Clifford Odets had been a close friend of Garfield from the early days in the Bronx. After Odets' one-act play Waiting for Lefty became a surprise hit, the Group announced it would mount a production of his full length drama Awake and Sing. At the playwright's insistence, Garfield was cast as Ralph, the sensitive young son who pled for "a chance to get to first base." The play opened in February 1935 and Garfield was singled out by critic Brooks Atkinson for having a "splendid sense of character development." Garfield's apprenticeship was officially over; he was voted full membership by the company. Odets was the man of the moment and he claimed to the press that Garfield was his "find"; that he would soon write a play just for him. That play would turn out to be Golden Boy and when Luther Adler was cast in the lead role instead, a disillusioned Garfield began to take a second look at the overtures being made by Hollywood.
Garfield had been approached by Hollywood studios before—both Paramount and Warners offering screen tests—but talks had always stalled over a clause he wanted inserted in his contract, one that would allow him time off for stage work. Now Warner Bros. acceded to his demand and Garfield signed a standard feature-player agreement—seven years with options—in Warner's New York office.

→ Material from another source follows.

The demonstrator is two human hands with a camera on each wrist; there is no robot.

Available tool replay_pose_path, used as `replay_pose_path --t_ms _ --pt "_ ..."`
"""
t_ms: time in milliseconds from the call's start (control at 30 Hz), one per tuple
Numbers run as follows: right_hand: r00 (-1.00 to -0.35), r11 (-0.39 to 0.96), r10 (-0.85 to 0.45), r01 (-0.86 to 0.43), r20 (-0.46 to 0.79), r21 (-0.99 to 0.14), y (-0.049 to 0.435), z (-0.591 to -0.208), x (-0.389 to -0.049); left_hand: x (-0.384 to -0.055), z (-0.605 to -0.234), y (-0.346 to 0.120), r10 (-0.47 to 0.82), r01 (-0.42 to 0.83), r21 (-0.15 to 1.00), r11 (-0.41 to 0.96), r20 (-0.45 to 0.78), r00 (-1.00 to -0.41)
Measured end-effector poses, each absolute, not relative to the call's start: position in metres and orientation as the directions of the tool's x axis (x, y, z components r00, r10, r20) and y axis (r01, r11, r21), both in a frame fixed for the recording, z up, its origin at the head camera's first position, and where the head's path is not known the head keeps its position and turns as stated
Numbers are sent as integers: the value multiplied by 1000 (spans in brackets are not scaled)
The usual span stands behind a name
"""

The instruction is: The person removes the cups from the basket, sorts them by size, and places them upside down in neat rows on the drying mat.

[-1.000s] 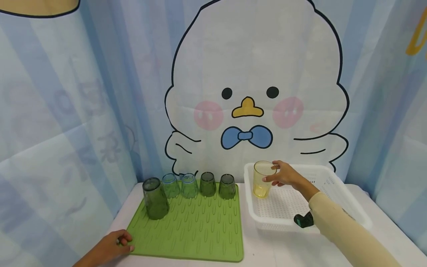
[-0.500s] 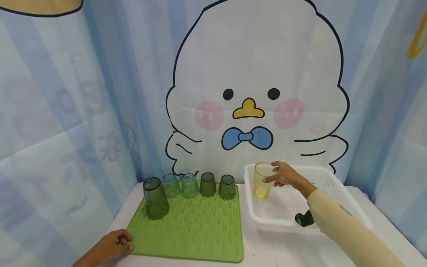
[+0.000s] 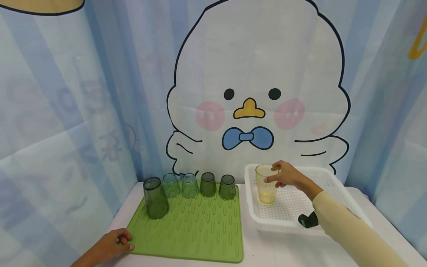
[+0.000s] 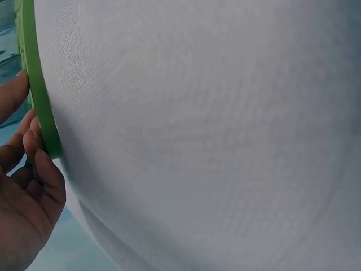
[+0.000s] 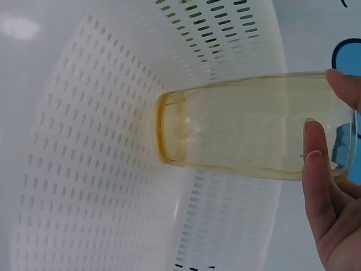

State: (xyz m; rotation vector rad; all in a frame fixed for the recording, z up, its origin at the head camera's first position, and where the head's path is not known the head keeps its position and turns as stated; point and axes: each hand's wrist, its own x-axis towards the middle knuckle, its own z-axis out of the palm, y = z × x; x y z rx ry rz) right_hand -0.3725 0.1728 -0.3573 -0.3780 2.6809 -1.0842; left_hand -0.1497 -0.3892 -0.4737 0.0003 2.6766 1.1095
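Observation:
My right hand [image 3: 285,175] grips a tall yellow-tinted drinking glass [image 3: 266,187] near its rim, thumb on one side and fingers on the other. The glass stands nearly upright inside the white perforated plastic basket [image 3: 253,218], toward its left wall. In the right wrist view, its thick amber base is close over the basket floor. My left hand [image 3: 115,243] rests at the front left corner of a green ribbed mat [image 3: 200,237], fingers loosely bent and touching its edge. The left wrist view shows the mat edge [image 4: 42,96] against those fingertips.
Along the mat's back edge stand two small blue glasses [image 3: 189,186] and two small dark green glasses [image 3: 208,184]. A taller dark green glass [image 3: 156,198] stands at the mat's left. Behind the white table hangs a printed curtain [image 3: 250,55].
The yellow glass and my right hand have shifted slightly right, and the base of the glass has come a little nearer to me. My left hand and the other glasses stay put.

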Motion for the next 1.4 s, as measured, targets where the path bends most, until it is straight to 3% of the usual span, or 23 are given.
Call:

Many in the Group were livid over what they considered his betrayal. Elia Kazan's reaction was different, suggesting that the Group did not so much fear that Garfield would fail, but that he would succeed. Jack Warner's first order of business was a change of name to John Garfield.
After many false starts he was finally cast in a supporting, yet crucial role as a tragic young composer in a Michael Curtiz film titled Four Daughters. After the picture's release in 1938, he received wide critical acclaim and a nomination for the Academy Award for Best Supporting Actor. The studio quickly revised Garfield's contract—designating him a star player rather than a featured one—for seven years without options. They also created a name-above-the-title vehicle for him titled: They Made Me a Criminal. Before the breakout success of Daughters Garfield had made a B movie feature called Blackwell's Island. Not wanting their new star to appear in a low-budget film, Warners ordered an A movie upgrade by adding an additional $100,000 to its budget and recalling its director Michael Curtiz to shoot newly scripted scenes.
Garfield's debut had a cinematic impact difficult to conceive in retrospect. As biographer Lawrence Swindell put it:
"Garfield's work was spontaneous, non-actory; it had abandon. He didn't recite dialogue, he attacked it until it lost the quality of talk and took on the nature of speech. The screen actor had been dialogue's servant, but now Julie had switched those roles. Like Cagney, he was an exceptionally mobile performer from the start of his screen career. These traits were orchestrated with his physical appearance to create a screen persona innately powerful in the sexual sense. What Warners saw immediately was that Garfield's impact was felt by both sexes. This was almost unique."
His "honeymoon" with Warners over, Garfield entered a protracted period of conflict with the studio, they attempting to cast him in crowd-pleasing melodramas like Dust Be My Destiny and he insisting on quality scripts that would offer a challenge and highlight his versatility. The result was often a series of suspensions, Garfield refusing an assigned role and Warners refusing to pay him. Garfield's problem was the same problem shared by any actor working in the studio system of the 1930s: by contract the studio had the right to cast him in any project they wanted to. But, as Robert Nott explains, "To be fair, most of the studios had a team of producers, directors, and writers who could pinpoint a particular star’s strengths and worked to capitalize on those strengths in terms of finding vehicles that would appeal to the public – and hence make the studio money. The forces that prevented him from getting high quality roles were really the result of the combined willpower of the Warner Bros., the studio system in general, and the general public, which also had its own perception of how Garfield (or Cagney or Bogart for that matter) should appear on screen." A notable exception to this trend was Daughters Courageous, a not-quite-sequel (same cast, different story and characters) to his debut film. The film did well critically but failed to find an audience, the public dissatisfied that it was not a true sequel (hard to pull off, since the original character Mickey Borden died in the first picture). The director Curtiz called the film "my obscure masterpiece."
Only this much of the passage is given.